🤖 AI Summary
Manually designing reward functions for complex reasoning tasks is challenging, while existing black-box automated reward optimization methods fail to model the causal relationship between reward structure and task performance. Method: This paper proposes DERL—a differentiable meta-optimization framework for bi-level reward evolution. Its inner loop validates reward effectiveness via policy training; its outer loop performs differentiable evolutionary search over structured atomic reward primitives, approximating meta-gradients via backpropagation of RL signals. Contribution/Results: DERL is the first method to formulate reward function evolution as a differentiable meta-learning problem.

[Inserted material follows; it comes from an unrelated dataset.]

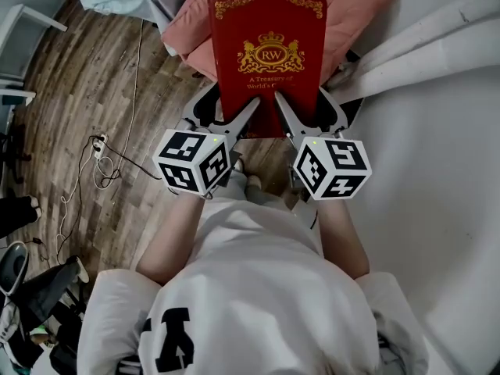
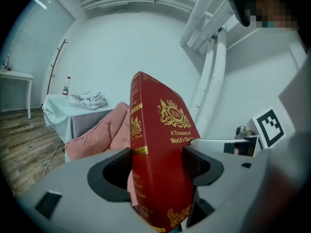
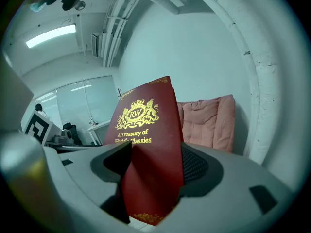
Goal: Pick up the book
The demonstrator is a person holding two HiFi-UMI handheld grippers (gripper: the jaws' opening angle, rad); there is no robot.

It achieves state-of-the-art performance on ALFWorld and ScienceWorld, significantly outperforming heuristic rewards. It demonstrates superior robustness under out-of-distribution (OOD) generalization and—through interpretable evolutionary trajectories—autonomously discovers intrinsic task structure, enabling agent alignment without human intervention.
📝 Abstract
The design of effective reward functions presents a central and often arduous challenge in reinforcement learning (RL), particularly when developing autonomous agents for complex reasoning tasks. While automated reward optimization approaches exist, they typically rely on derivative-free evolutionary heuristics that treat the reward function as a black box, failing to capture the causal relationship between reward structure and task performance. To bridge this gap, we propose Differentiable Evolutionary Reinforcement Learning (DERL), a bilevel framework that enables the autonomous discovery of optimal reward signals. In DERL, a Meta-Optimizer evolves a reward function (i.e., Meta-Reward) by composing structured atomic primitives, guiding the training of an inner-loop policy. Crucially, unlike previous evolution, DERL is differentiable in its metaoptimization: it treats the inner-loop validation performance as a signal to update the Meta-Optimizer via reinforcement learning. This allows DERL to approximate the "meta-gradient" of task success, progressively learning to generate denser and more actionable feedback. We validate DERL across three distinct domains: robotic agent (ALFWorld), scientific simulation (ScienceWorld), and mathematical reasoning (GSM8k, MATH). Experimental results show that DERL achieves state-of-the-art performance on ALFWorld and ScienceWorld, significantly outperforming methods relying on heuristic rewards, especially in out-of-distribution scenarios. Analysis of the evolutionary trajectory demonstrates that DERL successfully captures the intrinsic structure of tasks, enabling selfimproving agent alignment without human intervention.